Exercise objective: Below are some records. Print exactly the lines between the one holding "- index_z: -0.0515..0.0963" and the one holding "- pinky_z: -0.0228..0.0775", inclusive, and nothing else.

Entries supplied:
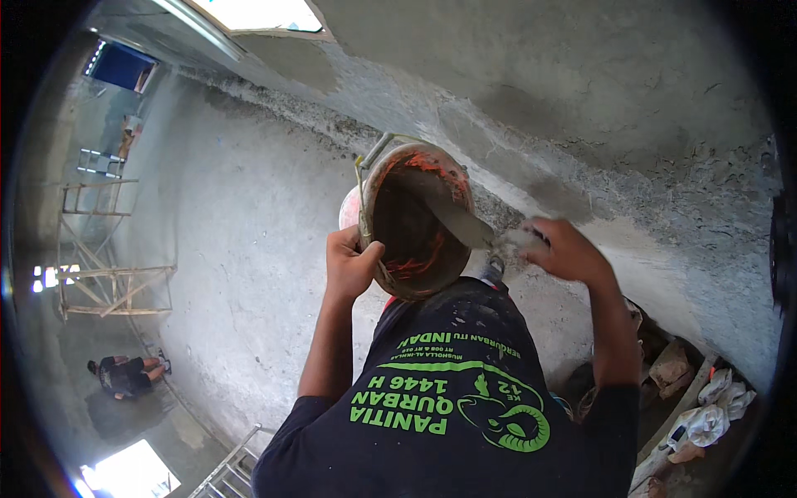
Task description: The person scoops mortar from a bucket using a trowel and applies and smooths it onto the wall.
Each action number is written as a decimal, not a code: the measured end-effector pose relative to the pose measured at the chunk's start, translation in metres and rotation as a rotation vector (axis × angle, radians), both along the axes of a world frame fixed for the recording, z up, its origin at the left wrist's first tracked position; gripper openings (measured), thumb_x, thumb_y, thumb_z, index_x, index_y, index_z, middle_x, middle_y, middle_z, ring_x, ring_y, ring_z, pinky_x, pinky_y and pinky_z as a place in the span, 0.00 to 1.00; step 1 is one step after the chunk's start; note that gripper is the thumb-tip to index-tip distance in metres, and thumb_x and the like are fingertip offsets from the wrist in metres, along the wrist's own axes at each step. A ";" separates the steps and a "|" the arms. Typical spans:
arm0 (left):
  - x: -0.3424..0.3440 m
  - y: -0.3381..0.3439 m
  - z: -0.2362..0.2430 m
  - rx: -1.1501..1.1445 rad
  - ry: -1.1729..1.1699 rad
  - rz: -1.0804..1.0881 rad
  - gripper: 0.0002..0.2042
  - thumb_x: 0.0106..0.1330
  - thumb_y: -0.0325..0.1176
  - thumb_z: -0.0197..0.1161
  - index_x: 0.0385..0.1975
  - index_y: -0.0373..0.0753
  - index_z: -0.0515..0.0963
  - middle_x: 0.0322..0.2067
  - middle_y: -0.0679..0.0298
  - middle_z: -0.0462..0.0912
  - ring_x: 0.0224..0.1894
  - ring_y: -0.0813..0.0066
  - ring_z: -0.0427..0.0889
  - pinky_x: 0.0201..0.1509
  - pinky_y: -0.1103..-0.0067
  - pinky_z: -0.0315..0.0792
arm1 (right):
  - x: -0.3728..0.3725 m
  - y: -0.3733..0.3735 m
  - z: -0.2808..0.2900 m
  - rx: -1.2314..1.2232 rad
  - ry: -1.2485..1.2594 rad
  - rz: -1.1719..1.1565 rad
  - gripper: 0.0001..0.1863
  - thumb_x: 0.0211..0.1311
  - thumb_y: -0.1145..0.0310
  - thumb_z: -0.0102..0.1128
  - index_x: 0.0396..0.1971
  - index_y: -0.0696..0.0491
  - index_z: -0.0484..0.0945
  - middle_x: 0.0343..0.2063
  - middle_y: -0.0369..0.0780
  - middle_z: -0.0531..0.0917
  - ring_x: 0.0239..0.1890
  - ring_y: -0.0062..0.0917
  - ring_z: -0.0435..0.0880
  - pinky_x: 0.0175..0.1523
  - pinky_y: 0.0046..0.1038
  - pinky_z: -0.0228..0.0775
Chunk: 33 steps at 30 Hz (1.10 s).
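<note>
A mortar-stained bucket (355, 207) with orange patches inside is held up in front of my body, its mouth turned toward me. My left hand (350, 264) is closed on the bucket's left rim, thumb over the edge. In my right hand (569, 249), to the right of the bucket, is a trowel (461, 224), gripped at its handle end. Its grey blade reaches over the rim into the bucket. Slight blur covers the area between blade and fingers. Dark grey residue coats the bucket's inner wall; how much material lies at the bottom cannot be made out.
A grey plastered wall (631, 75) runs along the right and far side. Lower right lie broken bricks (669, 369), a wooden plank and white plastic bags (710, 411). Scaffolding (116, 286) stands at the left, with another person (129, 376) below it. A metal frame (232, 473) is at lower left.
</note>
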<state>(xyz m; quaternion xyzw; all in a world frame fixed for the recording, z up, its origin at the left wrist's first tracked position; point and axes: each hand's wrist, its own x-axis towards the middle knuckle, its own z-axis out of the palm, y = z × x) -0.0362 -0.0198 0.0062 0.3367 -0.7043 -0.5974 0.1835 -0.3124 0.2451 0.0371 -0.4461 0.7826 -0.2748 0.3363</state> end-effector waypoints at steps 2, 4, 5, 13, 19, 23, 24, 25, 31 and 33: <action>0.000 -0.001 0.000 -0.054 -0.014 -0.035 0.03 0.54 0.21 0.57 0.23 0.29 0.78 0.22 0.72 0.78 0.23 0.87 0.72 0.27 0.83 0.66 | -0.010 -0.022 0.028 0.028 0.111 0.117 0.17 0.55 0.61 0.69 0.42 0.54 0.81 0.36 0.50 0.84 0.42 0.48 0.83 0.48 0.41 0.73; -0.004 0.003 0.006 -0.080 0.013 -0.018 0.04 0.53 0.22 0.58 0.19 0.31 0.74 0.17 0.73 0.73 0.21 0.88 0.68 0.23 0.82 0.62 | -0.017 -0.040 0.048 0.146 0.268 0.181 0.16 0.57 0.61 0.66 0.42 0.54 0.82 0.36 0.50 0.84 0.42 0.48 0.83 0.48 0.42 0.74; -0.006 0.005 0.008 -0.107 0.036 -0.001 0.07 0.51 0.23 0.59 0.14 0.33 0.70 0.13 0.74 0.68 0.18 0.89 0.64 0.20 0.81 0.58 | -0.017 -0.046 0.054 0.264 0.421 0.246 0.16 0.59 0.60 0.63 0.42 0.54 0.82 0.35 0.50 0.85 0.42 0.48 0.84 0.49 0.44 0.74; -0.008 0.010 0.013 -0.215 -0.019 0.003 0.06 0.52 0.22 0.58 0.15 0.32 0.71 0.14 0.73 0.70 0.18 0.88 0.65 0.21 0.81 0.60 | 0.017 -0.049 0.046 0.570 0.419 0.438 0.16 0.63 0.58 0.58 0.35 0.57 0.82 0.34 0.52 0.84 0.41 0.48 0.84 0.49 0.46 0.75; -0.008 0.012 0.010 -0.151 0.012 0.037 0.07 0.51 0.24 0.59 0.14 0.32 0.71 0.10 0.71 0.67 0.16 0.87 0.64 0.19 0.79 0.59 | -0.008 -0.050 0.035 0.459 0.323 0.384 0.17 0.64 0.57 0.56 0.36 0.57 0.82 0.34 0.53 0.83 0.41 0.50 0.83 0.48 0.46 0.75; -0.012 0.017 0.014 -0.220 0.015 -0.010 0.07 0.51 0.25 0.59 0.15 0.32 0.71 0.10 0.72 0.67 0.16 0.87 0.64 0.19 0.79 0.59 | 0.003 -0.062 0.017 0.527 0.363 0.488 0.18 0.65 0.57 0.54 0.37 0.58 0.82 0.32 0.54 0.83 0.39 0.52 0.82 0.47 0.46 0.74; -0.016 0.017 0.016 -0.220 0.014 -0.017 0.07 0.51 0.25 0.59 0.15 0.32 0.71 0.10 0.72 0.67 0.16 0.87 0.64 0.19 0.79 0.59 | 0.005 -0.065 0.013 0.528 0.359 0.483 0.18 0.65 0.57 0.54 0.37 0.58 0.82 0.32 0.54 0.83 0.39 0.52 0.82 0.47 0.46 0.74; -0.019 0.018 0.020 -0.235 0.010 -0.029 0.07 0.51 0.25 0.59 0.15 0.32 0.71 0.11 0.72 0.67 0.16 0.87 0.64 0.19 0.79 0.59 | 0.007 -0.067 0.009 0.487 0.272 0.557 0.19 0.66 0.56 0.54 0.35 0.58 0.82 0.30 0.52 0.84 0.35 0.48 0.84 0.42 0.44 0.76; -0.020 0.011 0.018 -0.166 -0.008 -0.029 0.06 0.51 0.25 0.59 0.18 0.30 0.72 0.14 0.72 0.67 0.19 0.87 0.65 0.22 0.80 0.61 | -0.031 -0.039 -0.042 0.565 -0.787 0.190 0.20 0.66 0.53 0.57 0.35 0.57 0.81 0.22 0.42 0.80 0.20 0.25 0.79 0.22 0.29 0.71; -0.011 0.004 0.006 -0.183 -0.034 -0.005 0.07 0.51 0.28 0.60 0.21 0.29 0.74 0.13 0.68 0.67 0.20 0.85 0.67 0.23 0.78 0.64 | -0.039 -0.010 -0.046 0.394 -1.112 -0.070 0.21 0.65 0.53 0.58 0.38 0.60 0.79 0.22 0.42 0.80 0.16 0.25 0.78 0.17 0.27 0.70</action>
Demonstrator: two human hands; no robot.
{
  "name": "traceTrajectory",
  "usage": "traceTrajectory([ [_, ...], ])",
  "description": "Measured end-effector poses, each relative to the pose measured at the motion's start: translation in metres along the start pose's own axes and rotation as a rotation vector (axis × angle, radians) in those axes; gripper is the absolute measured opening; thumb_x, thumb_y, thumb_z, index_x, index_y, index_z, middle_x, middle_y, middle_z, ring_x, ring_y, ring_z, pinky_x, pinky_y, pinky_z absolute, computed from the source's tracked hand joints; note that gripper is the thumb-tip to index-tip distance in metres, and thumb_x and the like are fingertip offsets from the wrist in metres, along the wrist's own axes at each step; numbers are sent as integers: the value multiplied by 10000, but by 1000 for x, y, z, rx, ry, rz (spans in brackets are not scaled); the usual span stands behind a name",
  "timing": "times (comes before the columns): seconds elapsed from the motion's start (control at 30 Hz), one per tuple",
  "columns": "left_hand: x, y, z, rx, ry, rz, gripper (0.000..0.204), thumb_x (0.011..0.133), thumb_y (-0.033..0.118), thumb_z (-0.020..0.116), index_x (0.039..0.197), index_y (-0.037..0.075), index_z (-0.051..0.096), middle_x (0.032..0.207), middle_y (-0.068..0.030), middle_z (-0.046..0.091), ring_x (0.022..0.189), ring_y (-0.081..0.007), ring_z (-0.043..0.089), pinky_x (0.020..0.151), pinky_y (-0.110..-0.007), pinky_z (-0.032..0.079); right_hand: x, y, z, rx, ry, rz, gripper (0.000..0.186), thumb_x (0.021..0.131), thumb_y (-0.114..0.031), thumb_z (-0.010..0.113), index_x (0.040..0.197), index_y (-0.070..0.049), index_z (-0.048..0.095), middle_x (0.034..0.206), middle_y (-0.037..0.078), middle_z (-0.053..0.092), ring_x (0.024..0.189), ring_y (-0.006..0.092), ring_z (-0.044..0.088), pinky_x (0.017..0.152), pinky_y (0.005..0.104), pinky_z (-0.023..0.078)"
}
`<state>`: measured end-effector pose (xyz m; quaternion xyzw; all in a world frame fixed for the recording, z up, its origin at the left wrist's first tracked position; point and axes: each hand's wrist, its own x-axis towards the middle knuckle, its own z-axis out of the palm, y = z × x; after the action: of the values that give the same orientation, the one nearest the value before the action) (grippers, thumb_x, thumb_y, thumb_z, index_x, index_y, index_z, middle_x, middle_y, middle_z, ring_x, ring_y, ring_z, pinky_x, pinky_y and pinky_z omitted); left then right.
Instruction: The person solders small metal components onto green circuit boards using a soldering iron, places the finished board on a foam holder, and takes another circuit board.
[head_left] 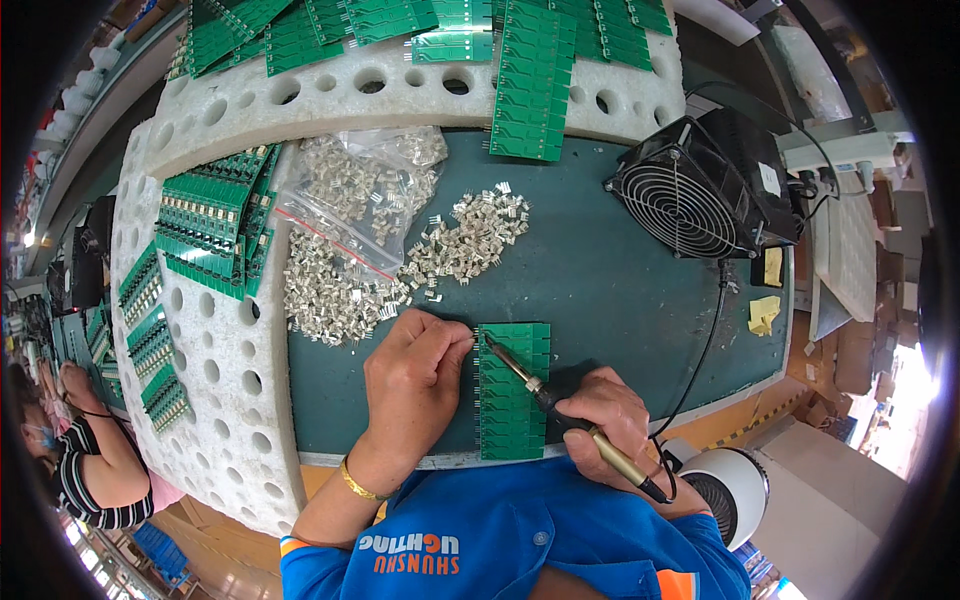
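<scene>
And here we are at the near edge of the green bench [610,300], where the circuit board [515,400] lies flat in front of the worker. The right hand [608,415] has its fingers wrapped round the soldering iron [603,450], its tip angled down to the board's far left corner. There's the left hand [415,375], thumb and forefinger pinched together just by that same edge; whether a tiny part sits between them, I can't tell at this size.

Good technique here, I'd judge: a steady pinch, skin clear of that hot tip, brief contact on each joint, and the board braced against sliding.

Over to the containers! Far left of the board, a clear zip bag [415,180] with a red strip lies on its side, plenty of small pale connectors visible inside. More are loose beyond it: one heap [470,240] to its right, another [340,300] on its near side. The holed foam slab [225,430] at left carries stacked green boards [215,215]; the far foam block [330,95] bears more.
</scene>
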<state>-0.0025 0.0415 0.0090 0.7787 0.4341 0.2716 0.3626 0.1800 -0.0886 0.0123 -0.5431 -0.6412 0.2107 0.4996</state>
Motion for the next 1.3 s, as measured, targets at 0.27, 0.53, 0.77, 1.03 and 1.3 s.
traceTrajectory([
  [0.27, 0, 2, 1, 14, -4, -10, 131, 770, -51, 727, 858, 44, 704, 766, -90, 617, 649, -218, 611, 575, -303, 476, -1, 1, 0, 9, 2, 7, 289, 914, -284, 682, 1020, -21, 624, 763, 109, 667, 599, 252, 614, 632, 382, 487],
  [0.53, 0, 2, 1, 19, -10, -9, 128, 766, -45, 735, 857, 41, 705, 775, -92, 630, 659, -221, 621, 578, -304, 480, -1, 1, 1, 9, 10, 12, 306, 918, -302, 679, 1021, -19, 622, 747, 106, 660, 593, 246, 614, 626, 380, 488],
  [0.77, -1, 0, -2, -4, 6, -20, 127, 769, -55, 730, 852, 30, 686, 757, -91, 615, 657, -211, 600, 587, -298, 470, -2, -2, -4, 18, 30, 16, 279, 925, -281, 659, 1026, -25, 617, 749, 107, 653, 582, 244, 592, 625, 387, 480],
  [1.03, -4, -1, -3, -54, 21, -56, 117, 791, -63, 719, 857, 14, 661, 766, -82, 602, 659, -189, 589, 592, -289, 464, 2, 1, -5, 44, 66, 42, 225, 900, -211, 665, 989, -8, 626, 733, 109, 641, 584, 246, 584, 587, 378, 459],
  [1.3, -3, -2, -3, -55, 25, -62, 107, 790, -32, 721, 857, 32, 667, 770, -95, 606, 622, -238, 596, 558, -330, 468, 5, 9, -5, 103, 91, 147, 163, 834, -96, 683, 953, 7, 641, 729, 105, 639, 586, 227, 572, 563, 345, 448],
])
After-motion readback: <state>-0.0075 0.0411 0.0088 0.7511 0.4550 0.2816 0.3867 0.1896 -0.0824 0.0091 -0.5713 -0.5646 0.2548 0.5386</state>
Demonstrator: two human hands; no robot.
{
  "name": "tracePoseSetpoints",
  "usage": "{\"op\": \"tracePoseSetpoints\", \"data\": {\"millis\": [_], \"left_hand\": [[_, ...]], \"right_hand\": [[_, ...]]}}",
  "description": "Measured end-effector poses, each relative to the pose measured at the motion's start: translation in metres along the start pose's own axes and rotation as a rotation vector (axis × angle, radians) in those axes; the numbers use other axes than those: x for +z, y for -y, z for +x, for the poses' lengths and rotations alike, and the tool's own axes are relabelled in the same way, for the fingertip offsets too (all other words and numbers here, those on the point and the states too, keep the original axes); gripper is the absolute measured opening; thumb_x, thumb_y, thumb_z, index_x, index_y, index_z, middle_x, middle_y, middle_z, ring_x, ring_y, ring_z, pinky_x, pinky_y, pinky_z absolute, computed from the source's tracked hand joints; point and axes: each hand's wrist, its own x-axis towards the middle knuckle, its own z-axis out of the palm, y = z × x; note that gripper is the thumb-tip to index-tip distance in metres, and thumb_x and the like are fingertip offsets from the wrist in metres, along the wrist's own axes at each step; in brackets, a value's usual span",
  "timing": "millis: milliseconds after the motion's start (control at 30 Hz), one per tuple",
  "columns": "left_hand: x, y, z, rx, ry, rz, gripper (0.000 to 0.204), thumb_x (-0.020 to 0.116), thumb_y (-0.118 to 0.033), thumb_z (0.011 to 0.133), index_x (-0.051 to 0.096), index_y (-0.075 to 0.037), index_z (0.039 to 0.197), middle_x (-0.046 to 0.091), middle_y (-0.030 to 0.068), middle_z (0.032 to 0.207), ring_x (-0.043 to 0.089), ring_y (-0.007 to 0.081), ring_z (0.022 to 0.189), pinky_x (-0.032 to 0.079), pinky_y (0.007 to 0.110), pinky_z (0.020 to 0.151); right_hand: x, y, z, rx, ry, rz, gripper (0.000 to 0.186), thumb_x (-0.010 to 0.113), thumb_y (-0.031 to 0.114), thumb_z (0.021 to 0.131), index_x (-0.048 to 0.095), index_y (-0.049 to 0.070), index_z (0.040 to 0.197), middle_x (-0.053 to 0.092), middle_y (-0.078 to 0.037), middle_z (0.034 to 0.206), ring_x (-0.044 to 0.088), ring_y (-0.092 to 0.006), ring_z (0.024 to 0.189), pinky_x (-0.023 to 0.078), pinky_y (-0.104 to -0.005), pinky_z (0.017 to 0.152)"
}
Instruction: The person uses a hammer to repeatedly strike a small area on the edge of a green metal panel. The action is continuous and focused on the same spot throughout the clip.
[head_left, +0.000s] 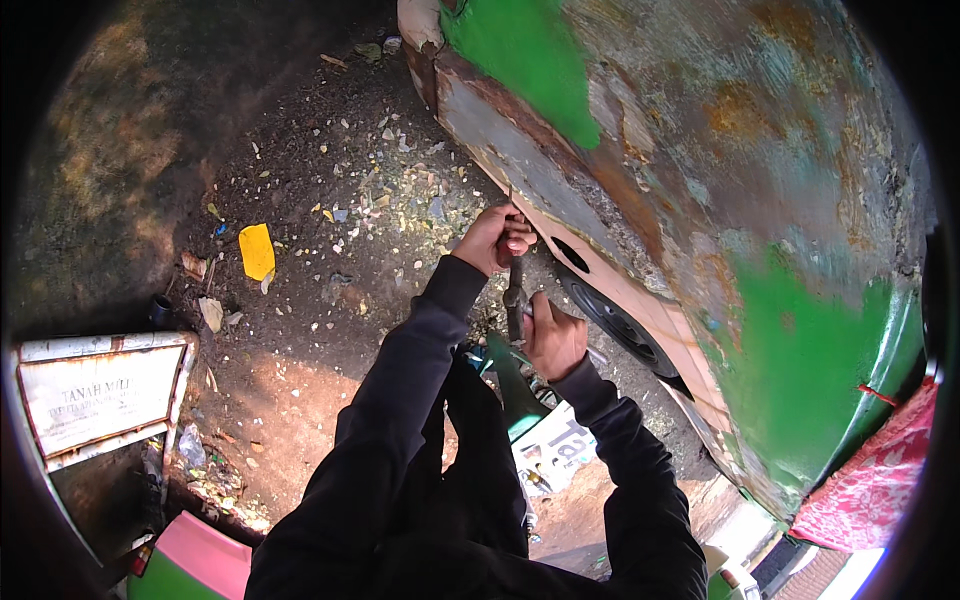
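My left hand [487,240] is closed around the brown-red handle of a tool. A thin shaft sticks out beyond the fingers, close to the lower edge of a vehicle body panel [640,275]. My right hand [555,338], just nearer to me, is closed on what looks like a hammer [514,298]. Its dark head lines up behind the left hand's tool, and a silvery handle end shows past my palm. Whether head and tool touch, I cannot tell. The vehicle body is worn, with bright green paint, grey filler and rust; a wheel [620,325] shows below the panel.
Paint chips and litter cover the dirt ground, with a yellow scrap [257,252] on the left. A framed white sign [95,400] stands at lower left. Below my hands lie a green object [515,390] and a printed white sheet [558,448]. Red patterned cloth [865,475] hangs at right.
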Motion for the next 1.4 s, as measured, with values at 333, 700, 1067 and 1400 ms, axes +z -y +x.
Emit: {"op": "tracePoseSetpoints", "data": {"millis": [333, 700, 1067, 1400], "left_hand": [[-0.003, -0.006, 0.001, -0.048, -0.017, -0.127, 0.021, 0.044, -0.008, 0.087, 0.038, -0.003, 0.068, 0.03, -0.0023, 0.055, 0.031, 0.0086, 0.046, 0.031, 0.019, 0.032], [-0.007, -0.005, 0.002, -0.006, -0.05, -0.084, 0.02, 0.045, -0.01, 0.088, 0.037, -0.004, 0.07, 0.031, -0.0011, 0.058, 0.031, 0.008, 0.049, 0.031, 0.018, 0.034], [-0.036, -0.018, 0.012, -0.012, -0.111, 0.015, 0.023, 0.045, -0.01, 0.089, 0.037, -0.007, 0.069, 0.032, -0.0016, 0.057, 0.032, 0.0085, 0.049, 0.03, 0.019, 0.034], [-0.006, 0.014, -0.008, 0.054, -0.038, 0.129, 0.02, 0.044, -0.015, 0.09, 0.039, -0.007, 0.073, 0.031, -0.0036, 0.056, 0.03, 0.0074, 0.045, 0.029, 0.019, 0.033]], "right_hand": [[-0.052, 0.04, -0.016, -0.484, -0.347, 0.385, 0.02, 0.055, 0.023, 0.085, 0.051, 0.004, 0.082, 0.052, -0.01, 0.06, 0.053, -0.0285, 0.046, 0.042, -0.0368, 0.044], [-0.033, 0.032, -0.022, -0.012, -0.212, 0.257, 0.034, 0.06, 0.0, 0.072, 0.051, -0.01, 0.104, 0.053, -0.02, 0.057, 0.055, -0.0381, 0.047, 0.042, -0.0378, 0.045], [0.016, 0.003, -0.029, 0.192, -0.106, 0.14, 0.036, 0.054, 0.006, 0.072, 0.049, -0.004, 0.106, 0.056, -0.021, 0.061, 0.057, -0.0394, 0.053, 0.044, -0.0475, 0.049], [0.0, 0.009, -0.034, 0.251, -0.084, 0.272, 0.035, 0.055, 0.002, 0.069, 0.051, -0.002, 0.104, 0.051, -0.021, 0.052, 0.055, -0.0402, 0.049, 0.043, -0.046, 0.047]]}}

Answer box:
  - index_z: -0.0515..0.0963
  - middle_x: 0.0322..0.2067
  - middle_y: -0.0679..0.0298
  - middle_z: -0.0462..0.0912
  - ring_x: 0.0224..0.1894
  - ring_y: -0.0813..0.0066
  - ring_z: -0.0427..0.0889
  - pinky_x: 0.0201..0.1509
  - pinky_y: -0.1103..-0.0067
  - pinky_z: -0.0315..0.0792
arm1 (right):
  - x: -0.3728..0.3725 m
  - y: -0.3733..0.3735 m
  - z: -0.2808..0.2900 m
  - rx: -1.2314..1.2232 rad
  - ry: -1.2485..1.2594 rad
  - rz: -1.1719..1.1565 rad
  - gripper: 0.0001..0.1863
  - thumb_x: 0.0211..0.1311
  - thumb_y: -0.1145..0.0310
  - thumb_z: -0.0102..0.1128
  - index_x: 0.0396..0.1971
  - index_y: -0.0696..0.0491
  - index_z: -0.0484..0.0945
  - middle_x: 0.0343..0.2063
  - middle_y: -0.0369..0.0780
  - middle_z: -0.0531..0.0917
  - ring_x: 0.0239..0.1890
  - ring_y: -0.0062..0.0917
  - ring_z: -0.0435..0.0880
  - pinky_x: 0.0175..0.1523
  - pinky_y: 0.0046..0.1038
  - pinky_z: -0.0228..0.0775

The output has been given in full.